A propósito, poderíamos fazer um exercício mental de considerar o que aconteceria se, como num passe de mágica, todos os nossos problemas simplesmente desaparecessem. O que faríamos então? Talvez num primeiro momento nos ocorra pensar que seria uma maravilha, uma espécie de paraíso aqui na terra. Mas sabemos também que isso é uma ilusão, por vezes, muito perigosa.
E isso nunca acontecerá porque não é bom para nós. É que os problemas e as dificuldades são oportunidades que a cada minuto nos são concedidas para sermos melhores como pessoas, enfim, para adquirir virtudes. Por exemplo, se tivermos dificuldade no relacionamento conjugal, talvez seja o caso de nos propormos a sermos mais pacientes, mais generosos, a pensar mais na esposa (ou no marido) e menos em nós mesmos. Se passamos por alguma dificuldade econômica, isso também pode ser ocasião para sermos mais desprendidos dos bens materiais, quiçá considerando que “tem mais, quem precisa de menos”.
Muito ouvimos falar em “ano novo, vida nova”. De fato, esse propósito de virar uma página e começar novamente com ânimo renovado é algo bom.
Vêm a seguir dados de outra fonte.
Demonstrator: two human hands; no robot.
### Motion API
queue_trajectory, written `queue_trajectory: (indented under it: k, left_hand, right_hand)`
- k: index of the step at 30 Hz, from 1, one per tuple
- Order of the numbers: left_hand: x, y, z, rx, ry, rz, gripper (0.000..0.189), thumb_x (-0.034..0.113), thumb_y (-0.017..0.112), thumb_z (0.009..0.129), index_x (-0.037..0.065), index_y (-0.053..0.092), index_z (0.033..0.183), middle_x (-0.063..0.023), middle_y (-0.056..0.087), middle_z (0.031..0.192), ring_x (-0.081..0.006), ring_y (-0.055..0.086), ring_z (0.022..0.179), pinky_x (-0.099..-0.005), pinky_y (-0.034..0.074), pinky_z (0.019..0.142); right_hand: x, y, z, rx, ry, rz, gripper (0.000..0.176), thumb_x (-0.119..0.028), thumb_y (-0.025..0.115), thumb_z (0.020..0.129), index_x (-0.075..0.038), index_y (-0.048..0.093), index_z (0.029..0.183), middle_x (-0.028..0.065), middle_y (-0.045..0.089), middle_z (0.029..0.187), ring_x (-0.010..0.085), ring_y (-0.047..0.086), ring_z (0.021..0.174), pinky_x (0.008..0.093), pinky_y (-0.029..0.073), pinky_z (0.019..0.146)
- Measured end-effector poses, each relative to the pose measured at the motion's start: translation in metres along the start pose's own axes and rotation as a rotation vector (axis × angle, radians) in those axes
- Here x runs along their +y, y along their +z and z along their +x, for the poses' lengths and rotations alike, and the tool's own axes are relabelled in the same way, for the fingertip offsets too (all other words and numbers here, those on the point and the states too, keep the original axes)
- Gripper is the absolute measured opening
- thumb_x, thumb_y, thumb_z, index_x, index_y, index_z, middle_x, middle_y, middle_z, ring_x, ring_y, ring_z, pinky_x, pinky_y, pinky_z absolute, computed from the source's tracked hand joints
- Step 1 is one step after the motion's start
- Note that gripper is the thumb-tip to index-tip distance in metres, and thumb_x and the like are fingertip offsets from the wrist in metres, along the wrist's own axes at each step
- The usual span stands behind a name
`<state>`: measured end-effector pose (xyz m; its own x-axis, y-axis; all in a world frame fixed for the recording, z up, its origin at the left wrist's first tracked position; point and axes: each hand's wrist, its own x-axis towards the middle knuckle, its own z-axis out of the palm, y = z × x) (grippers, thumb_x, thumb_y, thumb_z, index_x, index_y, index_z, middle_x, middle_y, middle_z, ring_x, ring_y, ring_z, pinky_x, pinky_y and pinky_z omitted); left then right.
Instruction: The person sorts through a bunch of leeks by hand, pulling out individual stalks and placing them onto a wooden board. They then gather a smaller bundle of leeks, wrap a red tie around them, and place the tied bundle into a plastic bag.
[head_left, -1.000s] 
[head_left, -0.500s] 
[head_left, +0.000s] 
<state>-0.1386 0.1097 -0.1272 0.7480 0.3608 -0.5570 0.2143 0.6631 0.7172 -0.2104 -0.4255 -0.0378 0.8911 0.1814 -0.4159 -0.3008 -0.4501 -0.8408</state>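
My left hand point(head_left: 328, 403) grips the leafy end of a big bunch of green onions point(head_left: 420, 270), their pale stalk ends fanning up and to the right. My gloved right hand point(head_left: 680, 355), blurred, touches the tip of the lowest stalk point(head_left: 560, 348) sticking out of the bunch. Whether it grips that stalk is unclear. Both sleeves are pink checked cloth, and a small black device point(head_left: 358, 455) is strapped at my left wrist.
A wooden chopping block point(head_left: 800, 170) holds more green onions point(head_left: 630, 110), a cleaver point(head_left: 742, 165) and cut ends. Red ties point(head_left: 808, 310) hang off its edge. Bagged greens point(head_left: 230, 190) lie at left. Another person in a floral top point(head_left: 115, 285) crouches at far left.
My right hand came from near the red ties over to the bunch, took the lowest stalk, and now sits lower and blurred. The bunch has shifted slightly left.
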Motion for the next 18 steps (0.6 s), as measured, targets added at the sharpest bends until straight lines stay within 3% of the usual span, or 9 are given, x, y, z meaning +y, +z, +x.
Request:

Porém, isso não acontecerá naturalmente e sem esforço da nossa parte. Por isso, é preferível o realismo que poderíamos definir como “ano novo, luta nova”.
Certa vez ouvi de uma pessoa essa afirmação cheia de vibração e de entusiasmo: “eu quero mudar o mundo; nós vamos mudar o mundo!”. E isso, se bem entendido, não é ilusório. É, ao contrário, um propósito cheio de realismo. Não se pode deixar de considerar, porém, os meios que se hão de empregar para atingir esse resultado. E, de certo modo, tudo o que podemos fazer para construir um mundo melhor é mudarmos a nós mesmos, é sermos pessoas mais generosas, mais dedicadas aos demais, em suma, mais virtuosas.
Gosto de recordar aquela imagem – que já compartilhei outras vezes aqui – da pedra atirada num lago sereno ao entardecer. Dessa ação surge uma onda, depois outra, até que todo o lago é atingido pelas ondas. Assim são as nossas boas ações. Alegram aqueles que nos estão próximos que, por seu turno, sentem as boas disposições para replicar essa atitude benfazeja com aquelas e aqueles com quem convivem. E, com isso, constrói-se um mundo melhor ao nosso redor, nos ambientes em que convivemos.
Portanto, que o Novo Ano não chegue com a ilusão de uma tranquilidade fundada na ausência de problemas e na prosperidade, mas com a felicidade e a paz que brotam nos corações daquelas e daqueles que batalham, dia após dia, para construir um mundo melhor!